The Big Heat (1953) Fritz Lang

By 1953, Fritz Lang’s career was a rocky road forced to make small studio or independent films one after another. He also spent the last few years clearing himself of accusations, made by the House of Un-American Activities, he was a communist. By the time he signed with second tier Columbia studio the commie accusations had been cleared and Lang was heading toward the final phase of his career in America before heading back to the homeland, Germany.

With Glenn Ford, a poor man’s James Stewart, in the lead, Lang was still floating in less than grade A film waters. At this point in his career Ford was mostly making programmers or second features, films like  “Plunder in the Sun,” “Time Bomb,” “The Redhead and the Cowboy,” “Framed” and “The Undercover Man” with the occasional more expensive production  added in (“Gilda”). Quality varied, some were good, some not, most as mentioned were not “big” pictures. Columbia did not consider, “The Big Heat,” a major motion picture.

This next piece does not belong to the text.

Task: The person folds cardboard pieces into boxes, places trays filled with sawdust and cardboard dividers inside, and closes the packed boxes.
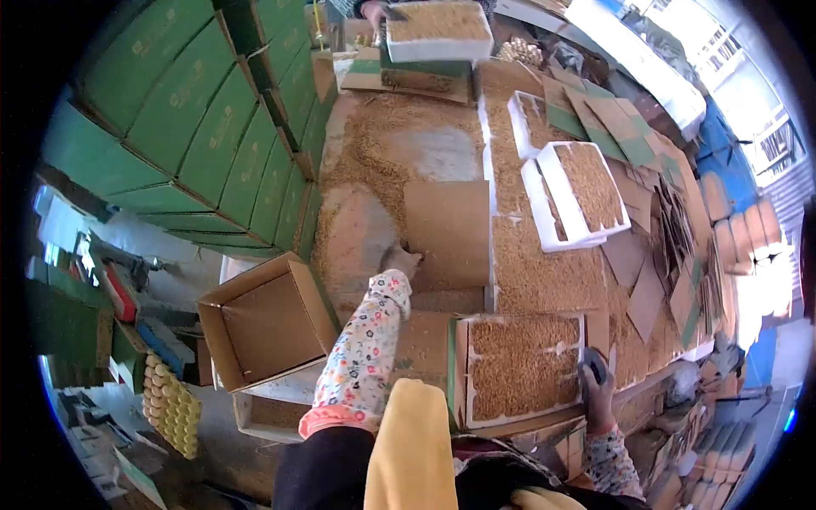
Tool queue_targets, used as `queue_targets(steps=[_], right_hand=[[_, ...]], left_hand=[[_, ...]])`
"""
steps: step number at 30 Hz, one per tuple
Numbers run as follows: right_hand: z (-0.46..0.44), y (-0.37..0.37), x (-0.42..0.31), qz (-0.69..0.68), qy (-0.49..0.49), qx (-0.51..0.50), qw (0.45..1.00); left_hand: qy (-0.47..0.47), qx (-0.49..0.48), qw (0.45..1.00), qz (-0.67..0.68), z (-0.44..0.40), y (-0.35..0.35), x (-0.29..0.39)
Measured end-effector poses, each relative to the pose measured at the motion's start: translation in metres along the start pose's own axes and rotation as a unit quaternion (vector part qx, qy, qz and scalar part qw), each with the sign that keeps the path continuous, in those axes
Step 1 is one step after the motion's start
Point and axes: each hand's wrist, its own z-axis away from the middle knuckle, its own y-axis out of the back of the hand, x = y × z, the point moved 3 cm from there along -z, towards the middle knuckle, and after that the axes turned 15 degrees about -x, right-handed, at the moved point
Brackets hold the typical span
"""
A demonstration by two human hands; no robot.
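Observation:
My left hand, in a greyish glove, reaches forward to a flat brown cardboard sheet. Its fingers are closed at the sheet's left edge. Close to my body, a white foam tray full of brown grain-like bits sits on an opened green and brown carton. My right hand is at that tray's right rim, its dark fingers curled against it. An open brown cardboard box stands tilted left of my left forearm.
Green cartons are stacked high on the left. More filled foam trays and flattened cardboard lie on the right. Loose bits cover the work surface. Across it, another person's hand is beside a filled tray.

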Motion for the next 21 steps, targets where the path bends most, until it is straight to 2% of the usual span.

“The Big Heat” is based on a serialized, in the Saturday Evening Post, novel by William P. McGivern, a novelist (Odds Against Tomorrow, Rogue Cop and Shield for Murder), screenwriter (The Wrecking Crew, Brannigan) and TV writer (Kojack, Adam-12, Banyon) with a screenplay by Sidney Bohem (Side Street, Union Station, Violent Saturday).

New York Times Opening Day Ad

Dave Bannion (Glenn Ford) is an honest cop, a ten year veteran of Mensport’s corrupt police department whose commissioner and other higher ups in the department are in bed with underworld kingpin Mike Lagana (Alexander Scourby). When corrupt cop Tom Duncan is found dead of an apparent suicide, Bannion, who is investigating the case, is warned, in a threatening phone call to his home, to lay off the investigation or else. After talking to Lucy Chapman, Duncan’s mistress, who is also soon found dead, Bannion burst into Lagana’s sizeable estate flatly accusing the hood of his involvement in the brutally torturous dead of Chapman and the phone threat to his own home.

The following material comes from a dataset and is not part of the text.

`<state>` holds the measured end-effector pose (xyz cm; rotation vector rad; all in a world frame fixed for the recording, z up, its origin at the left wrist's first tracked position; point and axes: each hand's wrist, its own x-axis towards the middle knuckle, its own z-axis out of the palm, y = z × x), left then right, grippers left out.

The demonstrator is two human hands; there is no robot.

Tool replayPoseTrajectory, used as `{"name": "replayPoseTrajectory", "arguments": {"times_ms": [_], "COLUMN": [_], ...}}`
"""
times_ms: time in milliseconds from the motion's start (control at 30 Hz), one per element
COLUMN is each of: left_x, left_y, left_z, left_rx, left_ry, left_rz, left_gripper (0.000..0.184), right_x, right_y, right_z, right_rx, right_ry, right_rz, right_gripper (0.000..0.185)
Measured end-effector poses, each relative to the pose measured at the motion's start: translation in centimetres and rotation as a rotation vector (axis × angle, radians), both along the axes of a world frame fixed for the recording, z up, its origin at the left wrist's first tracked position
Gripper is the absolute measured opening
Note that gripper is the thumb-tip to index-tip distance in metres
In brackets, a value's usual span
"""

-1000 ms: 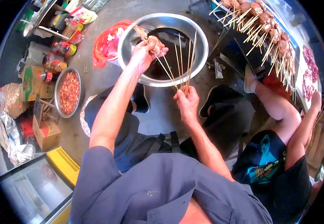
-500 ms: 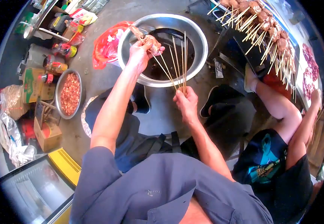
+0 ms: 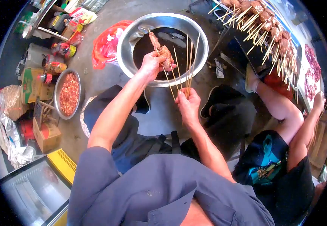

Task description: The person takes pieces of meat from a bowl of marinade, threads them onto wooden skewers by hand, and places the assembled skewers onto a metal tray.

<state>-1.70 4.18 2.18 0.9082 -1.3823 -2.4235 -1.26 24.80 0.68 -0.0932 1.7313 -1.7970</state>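
Note:
My left hand [image 3: 153, 67] is closed around raw meat [image 3: 166, 56] above the near left side of a big steel basin. Beyond its fingers a narrower meat strip [image 3: 154, 40] points up, a skewer tip apparently poking from its far end. Several thin wooden skewers [image 3: 189, 71] fan upward from my right hand [image 3: 188, 102], whose fingers are pinched around their lower ends. Some of them run toward the meat in my left hand; others stand bare over the basin. Dark liquid [image 3: 142, 51] covers the bottom of the steel basin [image 3: 203, 41].
Left of me are a metal bowl of chopped reddish meat [image 3: 69, 94], bottles [image 3: 63, 50] and a cardboard box [image 3: 47, 135]. A red plastic bag [image 3: 100, 51] touches the basin's left. Skewered meat [image 3: 274, 34] lines a tray at upper right. Another person's leg [image 3: 278, 100] is at right.
My left hand has moved right and slightly down with the meat, from the basin's left rim to over the liquid. The skewers in my right hand have spread and tilted somewhat; that hand stays nearly still.

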Motion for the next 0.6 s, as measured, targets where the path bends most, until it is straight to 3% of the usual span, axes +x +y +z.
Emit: {"name": "replayPoseTrajectory", "arguments": {"times_ms": [600], "left_x": [0.0], "left_y": [1.6], "left_z": [0.1], "left_rx": [0.144], "left_ry": [0.242], "left_rz": [-0.195], "left_gripper": [0.024], "right_x": [-0.7], "right_y": [-0.7], "right_z": [0.8], "right_rx": [-0.074], "right_ry": [-0.037], "right_rz": [-0.068], "right_gripper": [0.007]}}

Lagana’s responds by having his men attempt to kill Bannion rigging a bomb to his car so they next time he starts it up…boom! Only instead of Bannion getting killed, it’s his loving wife (Jocelyn Brando), who unfortunately decides to run an errant, who dies in the blast. The Police Commissioner’s meager response to the incident infuriates an already embittered Bannion who tosses his badge onto the Commissioner’s desk and walks out. Technically a civilian, Bannion begins a personal crusade to find his wife’s killer and bring down Lagana’s stranglehold on the city.

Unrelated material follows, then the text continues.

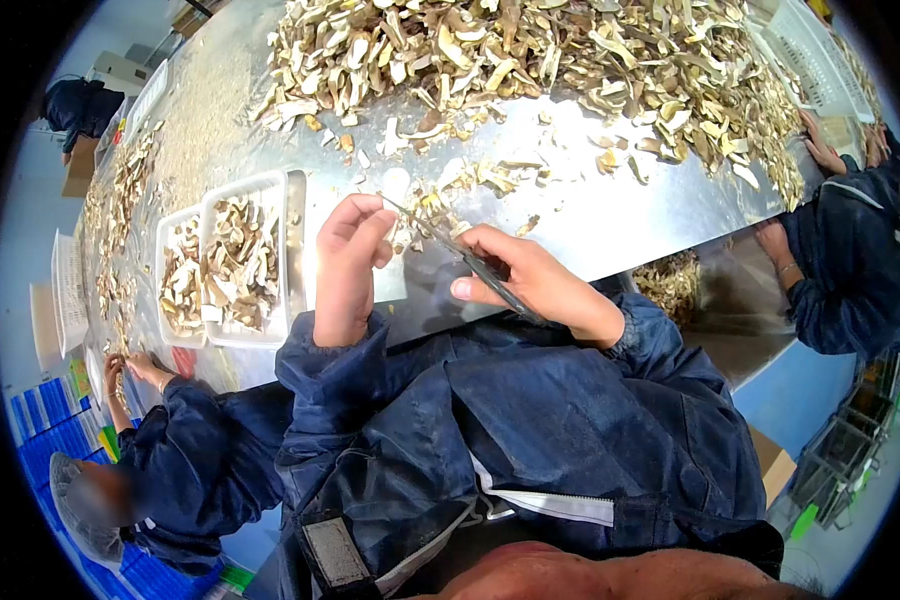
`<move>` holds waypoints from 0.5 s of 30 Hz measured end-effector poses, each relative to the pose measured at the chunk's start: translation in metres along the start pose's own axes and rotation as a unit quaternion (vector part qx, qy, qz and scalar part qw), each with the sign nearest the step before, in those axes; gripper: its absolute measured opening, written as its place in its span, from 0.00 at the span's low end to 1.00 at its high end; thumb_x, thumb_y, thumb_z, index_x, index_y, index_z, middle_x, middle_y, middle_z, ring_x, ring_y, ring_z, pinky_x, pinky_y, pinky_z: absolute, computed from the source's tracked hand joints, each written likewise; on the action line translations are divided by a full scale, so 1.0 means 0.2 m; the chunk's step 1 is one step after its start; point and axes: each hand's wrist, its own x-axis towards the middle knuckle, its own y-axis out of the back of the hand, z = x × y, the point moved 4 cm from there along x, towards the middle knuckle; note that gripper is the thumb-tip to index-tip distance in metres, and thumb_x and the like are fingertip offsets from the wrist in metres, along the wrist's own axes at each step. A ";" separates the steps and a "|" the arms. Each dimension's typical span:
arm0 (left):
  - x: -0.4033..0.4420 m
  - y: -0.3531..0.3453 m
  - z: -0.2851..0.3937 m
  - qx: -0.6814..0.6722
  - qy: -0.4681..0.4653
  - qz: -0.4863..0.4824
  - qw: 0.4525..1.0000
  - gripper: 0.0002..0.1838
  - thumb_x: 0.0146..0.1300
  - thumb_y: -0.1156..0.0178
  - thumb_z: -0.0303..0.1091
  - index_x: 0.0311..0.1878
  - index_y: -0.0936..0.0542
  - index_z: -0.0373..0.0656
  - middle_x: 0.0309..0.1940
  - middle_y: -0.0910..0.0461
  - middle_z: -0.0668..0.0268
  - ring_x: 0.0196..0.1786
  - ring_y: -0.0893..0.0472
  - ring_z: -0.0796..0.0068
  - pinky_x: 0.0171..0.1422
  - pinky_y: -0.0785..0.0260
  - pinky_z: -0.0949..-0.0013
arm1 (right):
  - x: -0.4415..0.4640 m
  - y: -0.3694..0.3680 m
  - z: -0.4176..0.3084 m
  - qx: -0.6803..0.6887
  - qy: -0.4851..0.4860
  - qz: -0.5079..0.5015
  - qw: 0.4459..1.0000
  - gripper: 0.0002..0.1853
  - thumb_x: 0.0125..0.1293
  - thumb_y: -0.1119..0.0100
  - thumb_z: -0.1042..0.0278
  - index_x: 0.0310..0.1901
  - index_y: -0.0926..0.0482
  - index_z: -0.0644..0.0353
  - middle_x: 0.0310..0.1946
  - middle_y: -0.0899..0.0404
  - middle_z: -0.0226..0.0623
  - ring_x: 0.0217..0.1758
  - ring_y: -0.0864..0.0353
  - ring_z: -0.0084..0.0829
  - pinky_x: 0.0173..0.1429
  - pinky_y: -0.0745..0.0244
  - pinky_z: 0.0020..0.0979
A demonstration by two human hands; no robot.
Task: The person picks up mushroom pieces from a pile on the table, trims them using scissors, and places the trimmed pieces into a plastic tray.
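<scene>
**A dark tool [482, 268] slants between two hands, beside a big pile of slices**

The tabletop [610, 220] is shiny metal, with a bright glare in the middle and dusty crumbs on its far left part. A big pile of brown and cream slices [530, 60], like cut mushrooms, lies along the far side. Smaller bits [500, 175] lie loose in front of it. On the left, two white trays [296, 240] sit close together with more slices in them.

The room is busy. One person [850, 260] in dark blue works on the right, one [190, 430] in a grey cap on the near left, and another [80, 105] is far off at the top left. A white basket [820, 60] is at the top right.

The right hand [550, 285] grips the tool over the near part of the tabletop. Its long, thin shape slants, with the back end close to the blue jacket [560, 410] and the thin tip pointing away and to the left. The left hand [348, 260] has its fingers curled closed by that tip. I cannot tell if they pinch anything.
</scene>
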 end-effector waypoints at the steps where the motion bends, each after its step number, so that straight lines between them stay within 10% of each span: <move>1: -0.01 0.00 0.00 0.014 0.011 -0.009 1.000 0.05 0.67 0.37 0.27 0.43 0.21 0.40 0.29 0.24 0.75 0.24 0.35 0.88 0.29 0.44 0.80 | 0.00 0.00 0.00 -0.004 0.011 0.011 1.000 0.25 0.67 0.30 0.47 0.53 0.24 0.60 0.29 0.28 0.34 0.33 0.30 0.25 0.39 0.32 0.30; 15: 0.18 0.09 -0.05 -0.046 0.055 -0.048 0.996 0.07 0.67 0.48 0.25 0.46 0.25 0.41 0.34 0.20 0.63 0.33 0.20 0.72 0.34 0.28 0.72 | 0.02 0.05 0.15 0.166 -0.046 0.114 0.978 0.16 0.76 0.40 0.56 0.53 0.21 0.60 0.22 0.30 0.22 0.25 0.34 0.13 0.31 0.38 0.19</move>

11 x 14 1959 Re-release Lobby Card

Without the badge to hold him back, Bannion’s attitude and methods make it hard to distinguish between him and the bad guys, though Vince Stone, Lee Marvin in a deliriously nasty role, still has our anti-hero beat. Saying Stone has issues is putting it mild. He’s a deadly cold killer with a particular hate toward women. This is a guy who gets a sadistic pleasure from working them over.  Stone’s narcissistic girlfriend, the sassy Debby Marsh (Gloria Grahame) puts up with his crap strictly for the money. She tells Bannion late in the film, “I’ve been rich and I’ve been poor, believe me, rich is better.”  This philosophy will cost Gloria dearly when, after admiring the way Bannion humiliates Stone in a bar confrontation, is caught by one of Vince’s men running off with him. Later that night Stone catches her lying about where she has been and he, in what is probably one of film noirs most famous scenes, tosses scalding hot coffee in her face.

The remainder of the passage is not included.